Focus on Carbon Neutrality: President Joe Biden remains keen on enhancing research and development as well as technologies, including large-scale battery power storage and carbon capture and minimization, and modernizing infrastructure, comprising the nation’s electricity grid and a nationwide network of public charging stations for EVs. With strong visibility into the clean energy market, MasTec is well poised for growth, given its persistent focus on the clean energy market, including wind, solar, biofuels, hydrogen and storage.

As one of the largest clean energy contractors in the country, MasTec’s expertise in constructing wind farms, solar farms, biomass facilities, high-voltage transmission lines, substations, battery storage and hydrogen-enabled solutions helps it take advantage of market growth. It continues to see strong demand for renewables, with improvements in solar activity and distributed generation. As of Jun 30, the backlog at Clean Energy and Infrastructure increased 11.2% from a year ago. The Clean Energy business is expected to register revenue growth of more than 13% to approximately $2.1 billion and an adjusted EBITDA margin of 6% (excluding the industrial business).

Major Foothold in Telecommunications: The Communications segment continues to offer attractive upside opportunities, driven by 5G investment and accelerating spending by DISH as well as T-Mobile. Also, the Rural Digital Opportunity Fund, or RDOF — which is a follow-up to the Connect America Fund — will provide $20 billion of funding over the next 10 years to build and connect gigabit broadband speeds in underserved rural areas.

With the recent 5G spectrum auctions now complete, it expects revenue acceleration throughout 2022. It expects growth for the current year to be driven by the persistent expansion of fiber optic networks, investments in wireless network capacity and 5G-related work. 5G significantly enhances the number of opportunities for MasTec based on the total number of network elements involved. As the largest wireless contractor in North America, MasTec is uniquely positioned to tap these opportunities.

Segment’s backlog at June-end increased 18.7% from a year ago. For 2022, it expects Communications segment revenues of $3.2 billion, indicating more than 25% growth from 2021. The 2022 adjusted EBITDA margin is expected in the low to mid-10% range.

Inorganic Drive: On Jul 25, 2022, MasTec announced its intention to acquire Infrastructure and Energy Alternatives, Inc. (IEA). MasTec believes IEA will generate revenues between $2.6 billion and $2.7 billion and adjusted EBITDA within $160-$170 million in 2023, exclusive of any post-transaction synergies. Also, it anticipates annual cost savings of approximately $10 million, owing to the combination of reduced IEA public company reporting and other costs. It expects IEA will generate $45-$50 million of adjusted net income in 2023.

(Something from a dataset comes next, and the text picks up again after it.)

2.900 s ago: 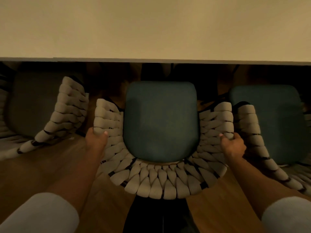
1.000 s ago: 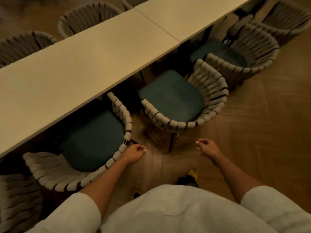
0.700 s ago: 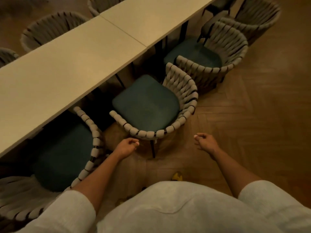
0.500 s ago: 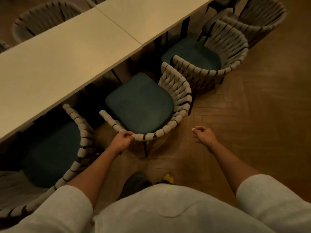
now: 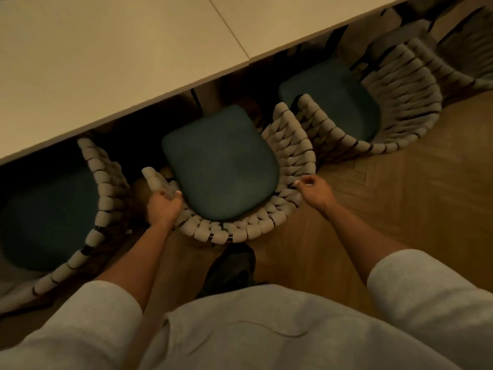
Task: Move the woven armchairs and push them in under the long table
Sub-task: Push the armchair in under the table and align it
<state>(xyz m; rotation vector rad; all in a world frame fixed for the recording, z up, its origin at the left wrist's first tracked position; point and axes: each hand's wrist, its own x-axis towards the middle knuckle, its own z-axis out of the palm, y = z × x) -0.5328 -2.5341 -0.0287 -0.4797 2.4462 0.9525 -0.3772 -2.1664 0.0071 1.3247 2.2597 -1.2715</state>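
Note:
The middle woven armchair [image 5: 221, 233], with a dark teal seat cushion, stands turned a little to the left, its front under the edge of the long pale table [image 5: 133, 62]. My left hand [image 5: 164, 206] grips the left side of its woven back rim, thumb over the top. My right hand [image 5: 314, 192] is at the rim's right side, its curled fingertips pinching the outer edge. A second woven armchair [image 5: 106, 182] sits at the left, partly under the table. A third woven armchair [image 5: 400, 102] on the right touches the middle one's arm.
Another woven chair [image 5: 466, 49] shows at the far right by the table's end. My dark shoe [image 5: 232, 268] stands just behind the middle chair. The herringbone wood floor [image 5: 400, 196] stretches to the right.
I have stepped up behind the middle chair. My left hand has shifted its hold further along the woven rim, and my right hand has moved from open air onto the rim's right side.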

In first-half 2022, the company acquired two businesses — an infrastructure construction company focusing on water, sewer and utility projects and with expertise in excavation and site work, within the Oil and Gas segment; and a telecommunications company specializing in wireline services, included within the Communications segment.

Major Concerns

Project Delay: if the company fails to manage projects or faces project delays, it could result in additional costs or claims to the company. Its Oil & Gas pipeline segment’s top line has been witnessing a negative impact over the last few quarters due to delays in some large project activity. New project activity declined significantly during 2021. The company don't expect a meaningful improvement until 2023.

Intense Inflation: MasTec has been experiencing the general impact of inflationary pressures and labor shortages on its business, particularly for fuel, labor and materials costs. Also, MasTec’s customers are facing increased costs of steel pipe, which often account for nearly 50% of project costs, owing to supply chain issues. Labor and start-up costs and acquisition-related expenses are likely to put pressure on the bottom line. The company expects labor, fuel and materials costs to increase in the future and may continue to affect its profitability and cash flows.

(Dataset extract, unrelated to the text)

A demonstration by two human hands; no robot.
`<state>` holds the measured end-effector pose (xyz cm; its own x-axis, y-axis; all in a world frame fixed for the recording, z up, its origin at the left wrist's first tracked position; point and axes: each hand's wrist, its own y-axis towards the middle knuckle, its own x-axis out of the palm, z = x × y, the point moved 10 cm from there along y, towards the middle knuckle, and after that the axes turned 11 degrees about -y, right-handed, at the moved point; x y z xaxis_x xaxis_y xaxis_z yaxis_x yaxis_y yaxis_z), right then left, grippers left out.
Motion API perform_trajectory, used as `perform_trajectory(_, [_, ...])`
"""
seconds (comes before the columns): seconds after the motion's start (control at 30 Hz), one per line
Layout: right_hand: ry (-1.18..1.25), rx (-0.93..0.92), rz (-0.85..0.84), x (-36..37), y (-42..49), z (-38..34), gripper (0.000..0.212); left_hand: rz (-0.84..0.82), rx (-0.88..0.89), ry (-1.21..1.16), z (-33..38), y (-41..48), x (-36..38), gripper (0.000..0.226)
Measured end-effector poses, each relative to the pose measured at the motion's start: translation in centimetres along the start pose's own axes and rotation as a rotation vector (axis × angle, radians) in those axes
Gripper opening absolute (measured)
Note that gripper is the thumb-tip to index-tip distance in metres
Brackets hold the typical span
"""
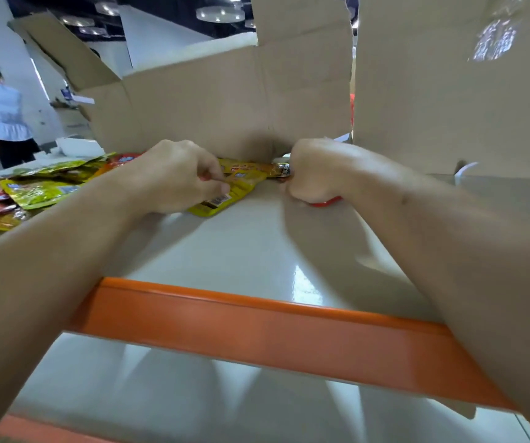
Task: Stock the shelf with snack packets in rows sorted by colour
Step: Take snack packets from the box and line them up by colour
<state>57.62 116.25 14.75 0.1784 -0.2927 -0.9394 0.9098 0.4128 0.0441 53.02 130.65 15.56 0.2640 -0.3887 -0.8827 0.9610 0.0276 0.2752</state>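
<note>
At the back of the pale shelf (257, 251), against the cardboard box (218, 103), the left hand (177, 177) pinched a yellow packet (239, 187) between thumb and fingers, the packet lying flat on the board. The right hand (318, 171) was curled tight round a red packet (326, 203) (only its edge showed beneath the fist). Just left lay a loose heap of packets (33, 190), yellow and red.

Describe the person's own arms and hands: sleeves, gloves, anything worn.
The left forearm and right forearm are bare to the frame edge; no sleeve shows. The left hand and right hand wear no gloves, and no ring, watch or strap is visible. The red edge under the right hand looks like a packet, not a wristband, but I cannot be sure.
</note>
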Motion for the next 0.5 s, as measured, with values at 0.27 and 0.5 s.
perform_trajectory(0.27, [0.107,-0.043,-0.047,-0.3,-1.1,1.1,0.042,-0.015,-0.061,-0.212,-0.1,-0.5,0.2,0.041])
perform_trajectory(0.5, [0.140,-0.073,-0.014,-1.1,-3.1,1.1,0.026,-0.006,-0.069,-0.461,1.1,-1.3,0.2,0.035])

Tepid Views: Owing to the above-mentioned headwinds, MasTec lowered its full-year guidance. It now expects to generate consolidated adjusted EBITDA of $750 million versus $850-$875 million of the earlier projection. In 2021, it generated an adjusted EBITDA of $931.3 million. Adjusted earnings are now anticipated to be $3.09 per share versus the earlier expectation of $4.22-$4.47 per share. The estimated figure indicates a decrease from $5.58 reported in 2021. MasTec expects 2022 revenues in the Oil & Gas segment of $1.3 billion versus $2.6 billion generated in 2021. Also, the adjusted EBITDA margin is likely to be 14% compared with 24.3% reported in 2021.

Key Picks

Better-ranked stocks, which warrant a look in the Construction sector, include TopBuild Corp. (BLD - Free Report) , Installed Building Products, Inc. (IBP - Free Report) and Simpson Manufacturing Co., Inc. (SSD - Free Report) .

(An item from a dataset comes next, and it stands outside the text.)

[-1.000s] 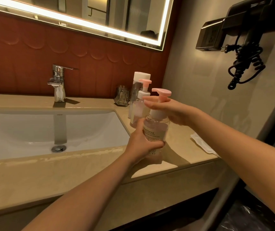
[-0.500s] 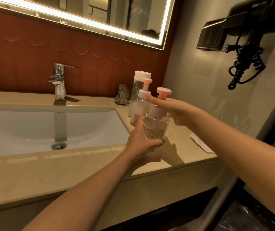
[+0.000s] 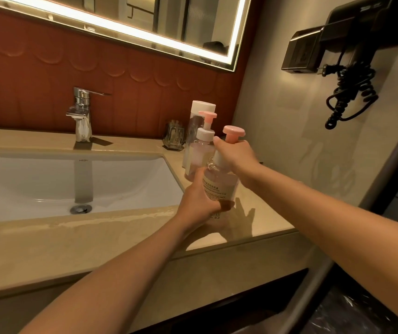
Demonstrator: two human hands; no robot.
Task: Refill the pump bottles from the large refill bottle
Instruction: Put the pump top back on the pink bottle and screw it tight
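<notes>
Beige polished stone forms the countertop (image 3: 260, 213), which ends in a straight front edge just below the hands and meets the cream side wall (image 3: 277, 97) on the right; the strip of counter between the white undermount sink (image 3: 48, 179) and that wall is narrow, and most of its bare surface lies to the right of and in front of the bottles. At the back of this strip a tall clear refill bottle (image 3: 194, 131) with a white cap stands upright against the red-brown panelled wall; just in front of it, touching or nearly so, stands a second pump bottle (image 3: 201, 150) with a pink pump head; a faceted glass tumbler (image 3: 173, 137) sits beside them toward the chrome tap (image 3: 82, 114). Nearer the front edge is the held pump bottle (image 3: 219, 184), clear with pale pink liquid and a printed label, tilted slightly to the right; whether its base rests on the counter cannot be told, since the fingers hide it. The left hand (image 3: 199, 203) is wrapped firmly round its lower body, thumb across the label; the right hand (image 3: 236, 153) is closed round the white collar, with the round pink pump head (image 3: 233, 131) standing clear above the knuckles. A black wall-mounted hair dryer (image 3: 352, 32) with a coiled cord hangs high on the side wall, well apart from the bottles.
</notes>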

TopBuild currently carries a Zacks Rank #3. This Daytona Beach, FL-based company is an installer and distributor of insulation and other building products to the U.S. construction industry. The company has been benefitting from increased sales volume, solid contribution from acquisitions and pricing at both businesses, despite the labor and material-constrained market.

TopBuild’s earnings are expected to rise 44% in 2022.

Installed Building also carries a Zacks Rank #2 (Buy). The company is a leading installer of insulation and complementary building products. It primarily banks on a robust pipeline of acquisition opportunities across multiple geographies, products and end markets.

Installed Building’s earnings for 2022 are expected to rise 50.4%.

Simpson currently carries a Zacks Rank #3. The company designs, engineers and manufactures high-quality wood and concrete building construction products designed to make structures safer and more secure that perform at high levels. It has been benefitting from product price increases and key growth initiatives.

Simpson’s earnings for 2022 are expected to rise 20.1%.